**Task to carry out**: Copy out each line of the data that contains "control".

(Excerpted records)

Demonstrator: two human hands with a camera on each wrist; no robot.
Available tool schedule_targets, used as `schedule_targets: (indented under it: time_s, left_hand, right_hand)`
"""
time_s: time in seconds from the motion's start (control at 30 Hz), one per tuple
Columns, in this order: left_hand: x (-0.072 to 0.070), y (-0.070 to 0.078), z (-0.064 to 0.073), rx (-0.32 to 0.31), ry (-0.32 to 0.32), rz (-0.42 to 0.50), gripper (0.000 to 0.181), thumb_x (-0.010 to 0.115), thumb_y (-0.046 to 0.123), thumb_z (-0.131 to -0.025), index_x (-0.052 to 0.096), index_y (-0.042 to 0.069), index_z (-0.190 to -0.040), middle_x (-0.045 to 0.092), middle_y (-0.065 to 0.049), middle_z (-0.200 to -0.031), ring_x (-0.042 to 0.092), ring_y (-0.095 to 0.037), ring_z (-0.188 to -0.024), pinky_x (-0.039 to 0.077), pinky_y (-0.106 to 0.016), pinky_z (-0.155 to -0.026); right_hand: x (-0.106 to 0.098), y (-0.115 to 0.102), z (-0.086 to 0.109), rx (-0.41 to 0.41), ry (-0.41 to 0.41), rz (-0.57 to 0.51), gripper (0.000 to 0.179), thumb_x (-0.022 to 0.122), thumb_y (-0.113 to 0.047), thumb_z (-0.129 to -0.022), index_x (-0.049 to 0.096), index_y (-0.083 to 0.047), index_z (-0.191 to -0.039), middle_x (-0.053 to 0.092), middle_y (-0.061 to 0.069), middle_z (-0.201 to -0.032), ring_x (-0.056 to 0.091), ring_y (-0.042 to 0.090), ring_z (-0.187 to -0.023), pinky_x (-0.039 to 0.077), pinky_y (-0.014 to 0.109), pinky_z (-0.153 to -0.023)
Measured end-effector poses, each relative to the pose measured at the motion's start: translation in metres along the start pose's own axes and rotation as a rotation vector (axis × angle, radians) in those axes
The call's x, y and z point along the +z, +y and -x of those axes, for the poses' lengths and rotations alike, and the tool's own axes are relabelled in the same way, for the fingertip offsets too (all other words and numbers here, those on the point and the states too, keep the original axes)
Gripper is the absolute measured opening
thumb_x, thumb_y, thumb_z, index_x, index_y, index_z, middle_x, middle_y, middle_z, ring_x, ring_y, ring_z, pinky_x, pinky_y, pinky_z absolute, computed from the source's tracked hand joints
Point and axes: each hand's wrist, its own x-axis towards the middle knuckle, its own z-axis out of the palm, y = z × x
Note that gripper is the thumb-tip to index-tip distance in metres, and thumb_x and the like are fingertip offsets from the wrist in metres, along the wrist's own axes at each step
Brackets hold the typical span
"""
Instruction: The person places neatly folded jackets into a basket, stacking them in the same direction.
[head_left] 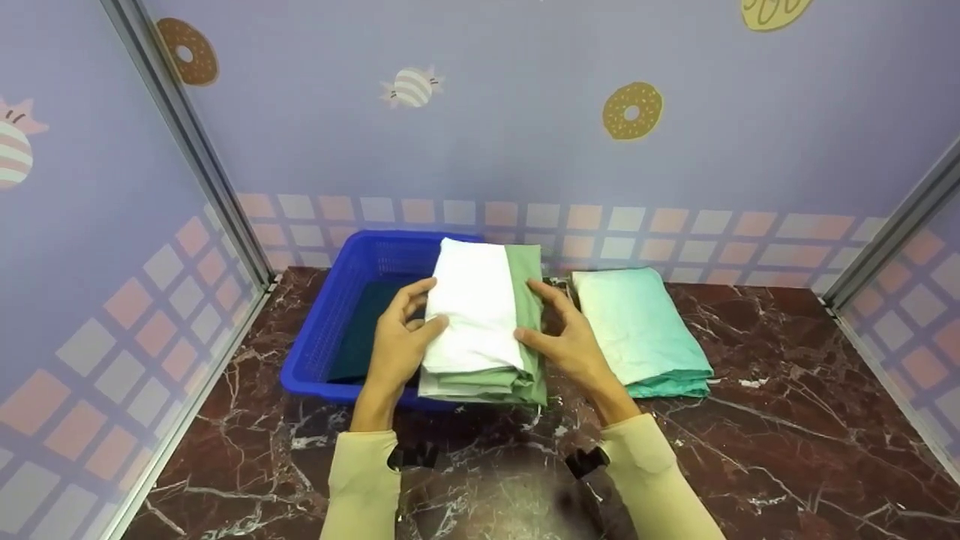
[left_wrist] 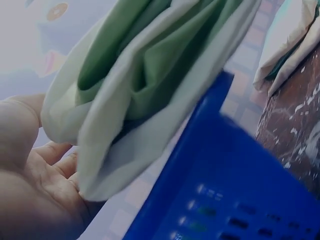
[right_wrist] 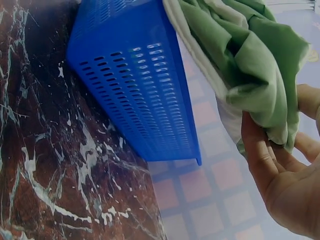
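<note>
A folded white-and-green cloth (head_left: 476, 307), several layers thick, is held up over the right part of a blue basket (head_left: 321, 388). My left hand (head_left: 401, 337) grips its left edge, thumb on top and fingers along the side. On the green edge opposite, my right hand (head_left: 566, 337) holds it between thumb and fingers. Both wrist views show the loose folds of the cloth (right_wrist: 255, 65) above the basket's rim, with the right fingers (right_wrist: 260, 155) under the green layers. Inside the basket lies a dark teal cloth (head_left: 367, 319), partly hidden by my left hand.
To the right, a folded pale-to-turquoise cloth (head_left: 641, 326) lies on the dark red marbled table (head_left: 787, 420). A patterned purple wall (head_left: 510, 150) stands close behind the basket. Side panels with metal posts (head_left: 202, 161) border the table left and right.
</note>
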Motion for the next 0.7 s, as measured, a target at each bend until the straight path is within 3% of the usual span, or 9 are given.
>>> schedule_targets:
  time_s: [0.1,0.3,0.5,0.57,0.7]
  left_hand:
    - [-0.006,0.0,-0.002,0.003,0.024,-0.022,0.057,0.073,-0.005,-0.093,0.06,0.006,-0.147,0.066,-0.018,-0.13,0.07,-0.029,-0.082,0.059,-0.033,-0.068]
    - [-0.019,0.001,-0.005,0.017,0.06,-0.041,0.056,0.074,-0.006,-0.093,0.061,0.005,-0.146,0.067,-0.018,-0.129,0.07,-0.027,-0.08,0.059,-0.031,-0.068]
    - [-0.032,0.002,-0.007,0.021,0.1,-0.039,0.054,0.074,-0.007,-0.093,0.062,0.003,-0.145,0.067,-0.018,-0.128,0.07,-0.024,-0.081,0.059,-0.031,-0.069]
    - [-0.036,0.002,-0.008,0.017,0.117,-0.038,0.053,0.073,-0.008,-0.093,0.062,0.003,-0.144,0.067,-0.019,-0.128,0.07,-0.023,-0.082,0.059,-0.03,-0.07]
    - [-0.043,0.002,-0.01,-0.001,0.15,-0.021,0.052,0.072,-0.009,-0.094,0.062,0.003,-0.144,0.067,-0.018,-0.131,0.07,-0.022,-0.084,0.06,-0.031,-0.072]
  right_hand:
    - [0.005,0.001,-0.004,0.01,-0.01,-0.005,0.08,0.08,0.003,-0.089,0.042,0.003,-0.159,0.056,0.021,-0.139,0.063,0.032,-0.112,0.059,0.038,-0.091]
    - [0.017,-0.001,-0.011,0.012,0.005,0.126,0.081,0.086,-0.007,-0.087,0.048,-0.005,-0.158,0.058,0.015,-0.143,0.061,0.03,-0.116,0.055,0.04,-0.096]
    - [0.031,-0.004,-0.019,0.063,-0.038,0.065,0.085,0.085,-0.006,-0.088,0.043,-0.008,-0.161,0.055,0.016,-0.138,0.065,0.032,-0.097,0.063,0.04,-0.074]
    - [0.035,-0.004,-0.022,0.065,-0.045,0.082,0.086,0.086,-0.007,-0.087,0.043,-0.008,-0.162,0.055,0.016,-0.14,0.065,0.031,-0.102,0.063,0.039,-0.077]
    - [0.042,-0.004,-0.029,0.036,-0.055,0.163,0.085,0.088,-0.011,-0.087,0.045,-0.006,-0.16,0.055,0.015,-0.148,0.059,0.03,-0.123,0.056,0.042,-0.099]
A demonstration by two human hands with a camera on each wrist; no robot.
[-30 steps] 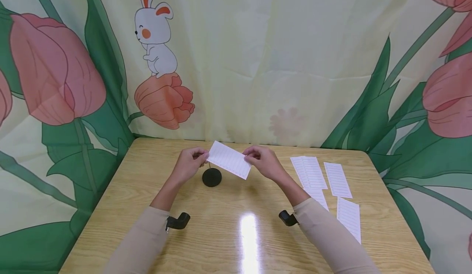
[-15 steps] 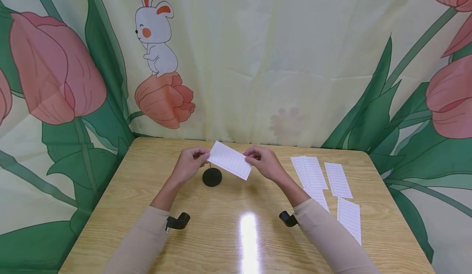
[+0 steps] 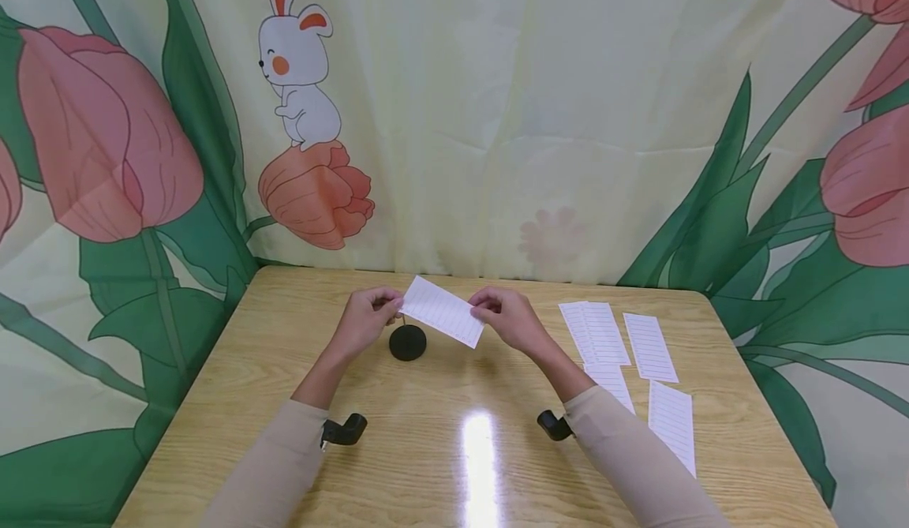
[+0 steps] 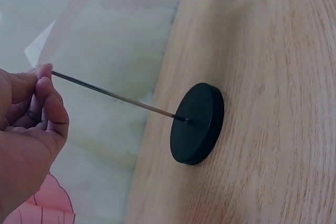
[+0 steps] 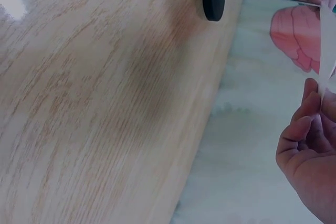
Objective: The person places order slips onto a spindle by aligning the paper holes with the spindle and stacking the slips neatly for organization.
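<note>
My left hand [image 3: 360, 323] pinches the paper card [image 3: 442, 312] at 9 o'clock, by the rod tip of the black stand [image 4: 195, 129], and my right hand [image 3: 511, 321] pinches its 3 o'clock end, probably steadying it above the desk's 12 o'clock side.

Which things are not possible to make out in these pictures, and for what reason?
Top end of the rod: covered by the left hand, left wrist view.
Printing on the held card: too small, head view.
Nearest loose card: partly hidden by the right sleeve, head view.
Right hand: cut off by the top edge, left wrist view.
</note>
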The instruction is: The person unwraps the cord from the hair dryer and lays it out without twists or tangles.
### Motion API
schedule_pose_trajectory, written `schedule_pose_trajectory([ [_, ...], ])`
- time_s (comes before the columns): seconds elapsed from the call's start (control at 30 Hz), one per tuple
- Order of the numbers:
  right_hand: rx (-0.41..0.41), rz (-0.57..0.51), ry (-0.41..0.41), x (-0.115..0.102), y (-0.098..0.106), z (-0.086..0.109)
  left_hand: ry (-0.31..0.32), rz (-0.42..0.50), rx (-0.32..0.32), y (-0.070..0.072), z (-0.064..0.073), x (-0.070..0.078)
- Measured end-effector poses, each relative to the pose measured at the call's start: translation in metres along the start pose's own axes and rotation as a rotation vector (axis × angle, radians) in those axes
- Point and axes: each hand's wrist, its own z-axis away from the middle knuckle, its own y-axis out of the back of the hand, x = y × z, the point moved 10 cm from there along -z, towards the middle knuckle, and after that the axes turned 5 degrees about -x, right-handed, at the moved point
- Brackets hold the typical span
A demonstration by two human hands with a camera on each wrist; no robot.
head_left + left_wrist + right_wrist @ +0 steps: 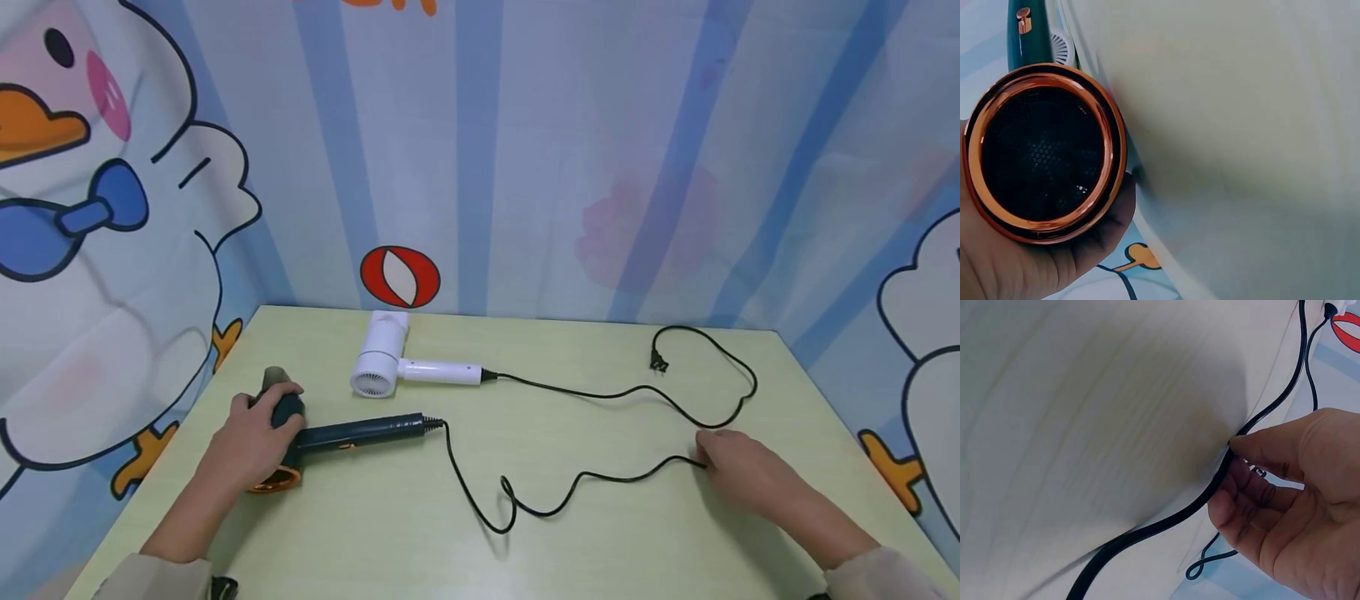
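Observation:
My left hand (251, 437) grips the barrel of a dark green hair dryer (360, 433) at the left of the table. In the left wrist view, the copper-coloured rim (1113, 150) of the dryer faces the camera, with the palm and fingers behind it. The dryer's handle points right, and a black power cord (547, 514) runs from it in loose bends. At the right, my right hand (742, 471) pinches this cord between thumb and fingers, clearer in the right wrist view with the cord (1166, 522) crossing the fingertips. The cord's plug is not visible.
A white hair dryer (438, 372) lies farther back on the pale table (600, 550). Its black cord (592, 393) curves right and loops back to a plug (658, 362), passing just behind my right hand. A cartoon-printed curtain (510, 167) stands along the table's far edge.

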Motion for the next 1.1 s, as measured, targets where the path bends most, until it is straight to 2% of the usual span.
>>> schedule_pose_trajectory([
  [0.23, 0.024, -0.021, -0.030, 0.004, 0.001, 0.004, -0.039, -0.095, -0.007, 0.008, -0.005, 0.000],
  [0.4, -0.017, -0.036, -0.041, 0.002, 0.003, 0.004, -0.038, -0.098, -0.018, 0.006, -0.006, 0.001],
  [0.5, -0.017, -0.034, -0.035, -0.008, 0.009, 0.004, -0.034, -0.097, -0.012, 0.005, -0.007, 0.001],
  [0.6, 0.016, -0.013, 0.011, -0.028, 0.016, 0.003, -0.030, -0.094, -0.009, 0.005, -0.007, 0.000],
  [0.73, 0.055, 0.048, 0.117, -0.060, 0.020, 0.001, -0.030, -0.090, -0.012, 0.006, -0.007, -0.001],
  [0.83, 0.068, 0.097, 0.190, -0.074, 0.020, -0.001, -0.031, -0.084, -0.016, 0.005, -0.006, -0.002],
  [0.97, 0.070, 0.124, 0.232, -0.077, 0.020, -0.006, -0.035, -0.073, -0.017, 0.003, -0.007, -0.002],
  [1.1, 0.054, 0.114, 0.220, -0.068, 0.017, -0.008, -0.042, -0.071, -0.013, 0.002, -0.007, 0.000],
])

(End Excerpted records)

**Response to the task**:
time_s: time in seconds from the motion's start (control at 30 Hz), one per tuple
- time_s (comes before the columns): seconds elapsed from the call's start (control at 30 Hz), one per tuple

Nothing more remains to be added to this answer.